_Your goal_: Please restate exactly what appears in the records below from the first line to the line where "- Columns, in" is, that line included.

Extracted records
>>
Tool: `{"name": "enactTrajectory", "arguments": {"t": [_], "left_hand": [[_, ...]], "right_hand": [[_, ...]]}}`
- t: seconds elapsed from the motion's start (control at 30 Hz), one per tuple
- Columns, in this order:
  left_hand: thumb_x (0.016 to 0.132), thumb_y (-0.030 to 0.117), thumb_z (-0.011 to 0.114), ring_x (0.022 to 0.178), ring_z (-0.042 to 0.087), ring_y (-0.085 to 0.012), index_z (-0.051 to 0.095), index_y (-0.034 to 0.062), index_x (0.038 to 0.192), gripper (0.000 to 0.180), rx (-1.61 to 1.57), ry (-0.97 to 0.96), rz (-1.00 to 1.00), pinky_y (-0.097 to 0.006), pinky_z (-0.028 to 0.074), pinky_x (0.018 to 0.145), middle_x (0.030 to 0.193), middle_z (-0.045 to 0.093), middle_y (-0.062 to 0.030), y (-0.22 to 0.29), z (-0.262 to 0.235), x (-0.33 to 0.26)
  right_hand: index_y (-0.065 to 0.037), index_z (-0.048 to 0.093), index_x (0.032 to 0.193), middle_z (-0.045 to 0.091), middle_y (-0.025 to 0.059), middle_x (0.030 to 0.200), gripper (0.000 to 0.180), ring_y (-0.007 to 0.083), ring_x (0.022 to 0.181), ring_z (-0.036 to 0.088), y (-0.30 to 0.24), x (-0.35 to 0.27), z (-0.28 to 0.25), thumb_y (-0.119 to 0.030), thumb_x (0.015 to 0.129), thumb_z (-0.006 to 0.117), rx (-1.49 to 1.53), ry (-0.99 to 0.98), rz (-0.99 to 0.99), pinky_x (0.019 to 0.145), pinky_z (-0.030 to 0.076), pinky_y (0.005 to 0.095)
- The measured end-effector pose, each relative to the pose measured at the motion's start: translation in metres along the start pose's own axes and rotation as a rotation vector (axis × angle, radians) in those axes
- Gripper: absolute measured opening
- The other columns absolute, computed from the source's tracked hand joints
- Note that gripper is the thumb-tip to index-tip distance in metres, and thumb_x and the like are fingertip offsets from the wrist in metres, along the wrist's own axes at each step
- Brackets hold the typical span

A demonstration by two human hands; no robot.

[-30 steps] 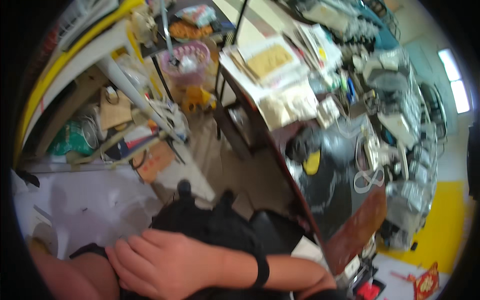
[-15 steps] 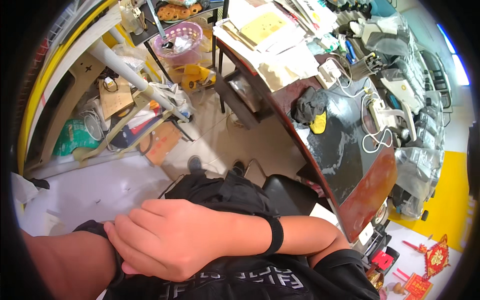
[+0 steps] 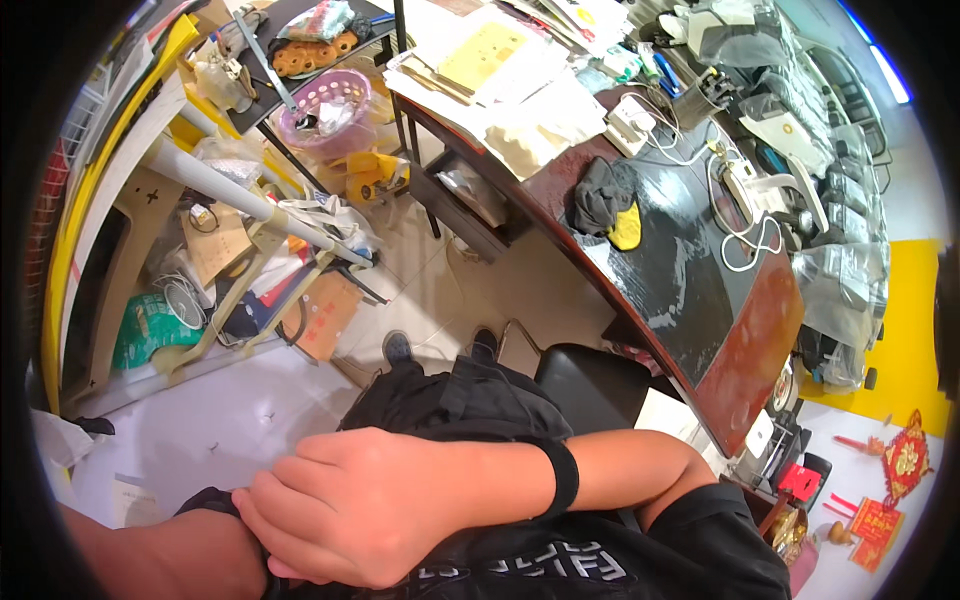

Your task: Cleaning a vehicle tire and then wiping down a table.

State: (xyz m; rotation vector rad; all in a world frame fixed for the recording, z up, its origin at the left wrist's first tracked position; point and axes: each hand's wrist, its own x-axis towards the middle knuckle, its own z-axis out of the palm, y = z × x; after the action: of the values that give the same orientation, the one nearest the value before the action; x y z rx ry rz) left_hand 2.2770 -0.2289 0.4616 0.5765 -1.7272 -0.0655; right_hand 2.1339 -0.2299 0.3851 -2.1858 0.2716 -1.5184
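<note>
My right hand reaches across my body from the right, its back turned up and its fingers curled over my left wrist. It closes on a black wristband there, partly covered by the fingers. A second black wristband circles my right wrist. My left forearm enters from the lower left; the left hand itself is hidden behind the right one. Beneath the arms are my black shirt and black trousers.
To the right stands a dark desk with papers, a grey and yellow cloth and white cables. A black chair is beside it. A purple basket, a metal frame and cluttered goods stand at the left.
The view has shifted, so the desk sits a little further left and my hands appear slightly lower and to the right. The right hand keeps its grip at the left wrist.
</note>
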Motion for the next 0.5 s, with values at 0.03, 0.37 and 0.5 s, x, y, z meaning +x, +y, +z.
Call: {"name": "enactTrajectory", "arguments": {"t": [0.03,0.37,0.5], "left_hand": [[0.087,0.057,0.057,0.062,0.045,-0.0171,0.052,0.0026,0.094,0.055,0.008,0.009,0.002,-0.032,0.039,0.056,0.081,0.051,-0.0055,0.001,-0.002,-0.001],[0.086,0.061,0.059,0.063,0.044,-0.0166,0.052,0.0029,0.095,0.059,-0.008,0.028,-0.009,-0.031,0.038,0.057,0.081,0.05,-0.0054,0.001,-0.003,0.013],[0.086,0.063,0.06,0.063,0.044,-0.0164,0.053,0.0031,0.096,0.061,-0.002,0.065,-0.052,-0.031,0.037,0.057,0.081,0.05,-0.0054,-0.003,-0.002,0.033]], "right_hand": [[0.011,0.062,0.09,0.059,0.0144,0.082,0.032,0.0223,0.064,0.056,0.0,0.0,-0.003,-0.02,0.083,0.065,0.032,-0.084,0.007,0.054,0.043,0.0301],[0.012,0.064,0.095,0.059,0.0135,0.084,0.033,0.0194,0.064,0.058,0.012,0.0,-0.013,-0.019,0.085,0.066,0.008,-0.126,-0.093,0.054,0.046,0.0274],[0.011,0.064,0.096,0.058,0.0125,0.082,0.032,0.0192,0.062,0.058,0.016,0.003,-0.014,-0.019,0.086,0.065,0.059,-0.163,-0.116,0.052,0.046,0.0274]]}}
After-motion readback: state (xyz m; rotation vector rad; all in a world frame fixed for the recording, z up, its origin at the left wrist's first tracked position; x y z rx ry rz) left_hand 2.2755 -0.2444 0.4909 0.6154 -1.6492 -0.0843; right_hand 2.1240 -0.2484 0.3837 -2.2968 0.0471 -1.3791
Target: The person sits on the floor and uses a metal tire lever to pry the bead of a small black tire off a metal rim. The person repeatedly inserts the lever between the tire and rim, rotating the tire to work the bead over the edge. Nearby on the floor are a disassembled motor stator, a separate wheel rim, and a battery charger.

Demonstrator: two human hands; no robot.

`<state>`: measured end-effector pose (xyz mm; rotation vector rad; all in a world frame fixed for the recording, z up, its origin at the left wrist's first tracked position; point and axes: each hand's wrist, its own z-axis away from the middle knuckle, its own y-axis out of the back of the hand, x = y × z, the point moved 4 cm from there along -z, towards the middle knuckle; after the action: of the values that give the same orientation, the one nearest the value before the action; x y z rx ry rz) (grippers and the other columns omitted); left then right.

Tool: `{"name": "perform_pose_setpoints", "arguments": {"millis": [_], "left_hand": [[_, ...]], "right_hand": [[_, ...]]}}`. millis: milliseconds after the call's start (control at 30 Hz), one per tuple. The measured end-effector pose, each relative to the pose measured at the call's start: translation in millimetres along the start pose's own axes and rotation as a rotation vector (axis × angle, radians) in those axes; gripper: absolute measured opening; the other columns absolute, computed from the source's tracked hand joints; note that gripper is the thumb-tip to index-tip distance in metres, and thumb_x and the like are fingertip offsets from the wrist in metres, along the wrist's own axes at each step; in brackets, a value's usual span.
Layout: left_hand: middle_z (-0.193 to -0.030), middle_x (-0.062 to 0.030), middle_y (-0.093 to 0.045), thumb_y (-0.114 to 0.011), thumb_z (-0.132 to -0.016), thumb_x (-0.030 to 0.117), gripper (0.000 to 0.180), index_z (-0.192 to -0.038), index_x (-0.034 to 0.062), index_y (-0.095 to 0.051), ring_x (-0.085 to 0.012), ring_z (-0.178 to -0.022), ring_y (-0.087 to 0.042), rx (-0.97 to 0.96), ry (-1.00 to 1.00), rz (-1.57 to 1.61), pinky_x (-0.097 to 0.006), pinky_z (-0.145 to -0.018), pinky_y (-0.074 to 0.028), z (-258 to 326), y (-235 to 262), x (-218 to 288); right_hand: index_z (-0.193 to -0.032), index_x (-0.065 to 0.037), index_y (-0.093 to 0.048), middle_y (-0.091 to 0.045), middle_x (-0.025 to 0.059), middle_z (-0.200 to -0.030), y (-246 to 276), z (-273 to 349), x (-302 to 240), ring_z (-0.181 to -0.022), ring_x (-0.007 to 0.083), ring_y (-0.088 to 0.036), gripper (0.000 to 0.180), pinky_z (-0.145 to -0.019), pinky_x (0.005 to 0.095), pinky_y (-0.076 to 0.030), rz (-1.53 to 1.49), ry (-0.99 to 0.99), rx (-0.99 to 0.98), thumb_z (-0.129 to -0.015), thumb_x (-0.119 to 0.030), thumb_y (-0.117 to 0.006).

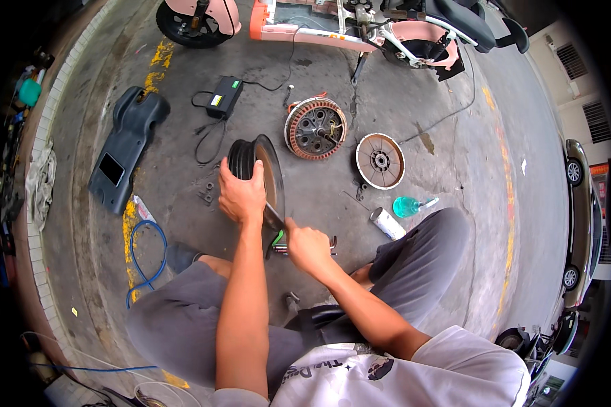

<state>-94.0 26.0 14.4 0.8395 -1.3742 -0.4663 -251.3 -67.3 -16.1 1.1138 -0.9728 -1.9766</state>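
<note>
Rim point(240, 157), black and set on edge, is clasped by the left grip point(243, 195) — the nearer hand — and lies forward-left of the right grip point(308, 249), which wraps round a flat metal tool point(273, 217) whose long axis slants toward the rim's near edge.

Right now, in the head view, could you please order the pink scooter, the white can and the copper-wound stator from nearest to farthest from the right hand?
1. White can: nearest, to the right of the right hand.
2. Copper-wound stator: almost straight ahead.
3. Pink scooter: farthest, beyond the stator.
</note>
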Motion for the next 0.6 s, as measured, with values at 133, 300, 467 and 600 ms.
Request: {"name": "perform_pose_setpoints", "arguments": {"millis": [133,300,467,600], "left_hand": [[-0.141,-0.0157,-0.069,-0.08,-0.084,0.061,0.085,-0.15,0.0129,-0.057,-0.0451,-0.111,-0.073,-0.041,-0.064,-0.007,-0.054,-0.093,-0.057,6,-11,2],[-0.139,-0.0191,-0.071,-0.079,-0.086,0.059,0.081,-0.148,0.0103,-0.06,-0.044,-0.118,-0.07,0.005,-0.008,0.02,-0.053,-0.099,-0.055,-12,5,-5],[-0.139,-0.0172,-0.07,-0.08,-0.085,0.059,0.082,-0.148,0.0112,-0.059,-0.0453,-0.11,-0.073,-0.025,-0.041,0.03,-0.054,-0.093,-0.057,-1,-7,6],[-0.138,-0.0198,-0.071,-0.078,-0.086,0.061,0.082,-0.148,0.0106,-0.06,-0.0443,-0.119,-0.07,-0.014,0.014,0.03,-0.054,-0.1,-0.054,-5,6,-10]], "right_hand": [[-0.124,-0.006,-0.065,-0.075,0.0249,-0.081,-31,-56,26,-0.08,0.0475,-0.076,0.029,-0.068,0.0594,-0.059,0.057,0.005,0.047,-0.102,-0.016,-0.048],[-0.142,-0.022,-0.061,-0.076,0.0301,-0.095,17,19,-5,-0.087,0.0507,-0.075,0.045,-0.076,0.0635,-0.056,-0.001,0.016,-0.111,-0.1,-0.015,-0.048],[-0.14,-0.016,-0.067,-0.076,0.0272,-0.088,-34,-47,35,-0.084,0.0465,-0.077,0.045,-0.072,0.059,-0.059,0.011,-0.015,0.098,-0.098,-0.015,-0.051],[-0.134,-0.015,-0.07,-0.076,0.0269,-0.089,14,-45,8,-0.084,0.0473,-0.076,0.038,-0.072,0.06,-0.058,-0.031,0.066,0.09,-0.1,-0.017,-0.053]]}}
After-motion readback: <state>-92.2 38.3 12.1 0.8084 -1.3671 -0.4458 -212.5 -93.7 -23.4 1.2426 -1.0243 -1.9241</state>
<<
_Output for this task_:
Tool: `{"name": "enactTrajectory", "arguments": {"t": [_], "left_hand": [[_, ...]], "right_hand": [[_, ...]]}}`
- t: seconds elapsed from the motion's start (control at 30 Hz), one per tuple
- Columns, in this order:

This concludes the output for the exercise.